Ray Tomlinson, the American computer legend who invented the first email system to send messages between users of different hosts, passed away from a suspected heart attack. He was 74.
After joining IBM in 1963 as an intern, Tomlinson went on to earn a master’s degree in electrical engineering from MIT in 1965. Years later he worked at the engineering firm Bolt Beranek and Newman (BBN), where he contributed to the development of the TENEX operating system.
While at BBN in 1971, he was a driving force in the implementation of ARPANET, on which he built the first email application for sending messages across a network. Tomlinson described his first email implementation this way:
The first message was sent between two machines that were literally side by side. The only physical connection they had (aside from the floor they sat on) was through the ARPANET. I sent a number of test messages to myself from one machine to the other. The test messages were entirely forgettable and I have, therefore, forgotten them. Most likely the first message was QWERTYUIOP or something similar. When I was satisfied that the program seemed to work, I sent a message to the rest of my group explaining how to send messages over the network. The first use of network email announced its own existence.

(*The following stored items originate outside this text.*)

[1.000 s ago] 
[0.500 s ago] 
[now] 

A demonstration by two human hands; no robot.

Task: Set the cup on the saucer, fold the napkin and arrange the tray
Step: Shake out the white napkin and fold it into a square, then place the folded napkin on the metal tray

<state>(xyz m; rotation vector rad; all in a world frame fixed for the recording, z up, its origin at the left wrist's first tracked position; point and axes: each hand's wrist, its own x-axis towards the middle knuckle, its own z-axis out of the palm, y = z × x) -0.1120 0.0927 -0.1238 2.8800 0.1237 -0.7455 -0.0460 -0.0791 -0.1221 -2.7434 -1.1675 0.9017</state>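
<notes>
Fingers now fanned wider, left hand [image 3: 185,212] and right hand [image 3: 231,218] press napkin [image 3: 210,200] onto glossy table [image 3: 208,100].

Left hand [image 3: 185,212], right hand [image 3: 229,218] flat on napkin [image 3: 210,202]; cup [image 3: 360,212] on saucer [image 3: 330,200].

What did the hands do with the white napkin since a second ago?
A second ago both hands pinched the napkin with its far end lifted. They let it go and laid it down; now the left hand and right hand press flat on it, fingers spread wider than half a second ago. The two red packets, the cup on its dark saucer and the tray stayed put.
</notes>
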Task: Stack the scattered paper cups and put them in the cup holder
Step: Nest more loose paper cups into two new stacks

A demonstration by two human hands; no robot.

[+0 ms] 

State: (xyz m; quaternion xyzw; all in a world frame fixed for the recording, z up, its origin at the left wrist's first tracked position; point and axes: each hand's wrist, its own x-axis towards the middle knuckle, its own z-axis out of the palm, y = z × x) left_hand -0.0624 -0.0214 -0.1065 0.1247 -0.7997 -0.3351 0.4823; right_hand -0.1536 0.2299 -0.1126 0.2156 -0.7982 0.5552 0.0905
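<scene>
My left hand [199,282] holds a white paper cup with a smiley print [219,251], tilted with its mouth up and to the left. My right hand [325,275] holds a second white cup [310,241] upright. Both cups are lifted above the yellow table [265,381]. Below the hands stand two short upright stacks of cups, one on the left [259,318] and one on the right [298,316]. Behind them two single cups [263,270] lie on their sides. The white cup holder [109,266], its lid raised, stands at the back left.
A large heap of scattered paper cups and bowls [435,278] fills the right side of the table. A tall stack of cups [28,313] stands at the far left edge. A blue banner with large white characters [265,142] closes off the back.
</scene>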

In addition to helping develop common email standards, it was Tomlinson’s idea to use the @ symbol to denote user and host. The influence of the “at sign” can be seen today, where it’s still famously used in email and more recently on Twitter. The symbol’s usage has a long and interesting history starting 480 years ago when it indicated weight and volume, as the New York Times detailed in 2009.
In recent centuries, @ became accounting shorthand for “at the price of,” which led to its inclusion on typewriters and eventually computer keyboards. This is where Ray Tomlinson found the perfect symbol for email. He put it this way on BBN's website:
I chose to append an at sign and the host name to the user's (login) name. I am frequently asked why I chose the at sign, but the at sign just makes sense. The purpose of the at sign (in English) was to indicate a unit price (for example, 10 items @ $1.95). I used the at sign to indicate that the user was "at" some other host rather than being local.
For his many contributions, Ray Tomlinson was inducted into the Internet Hall of Fame in 2012, where his bio is published.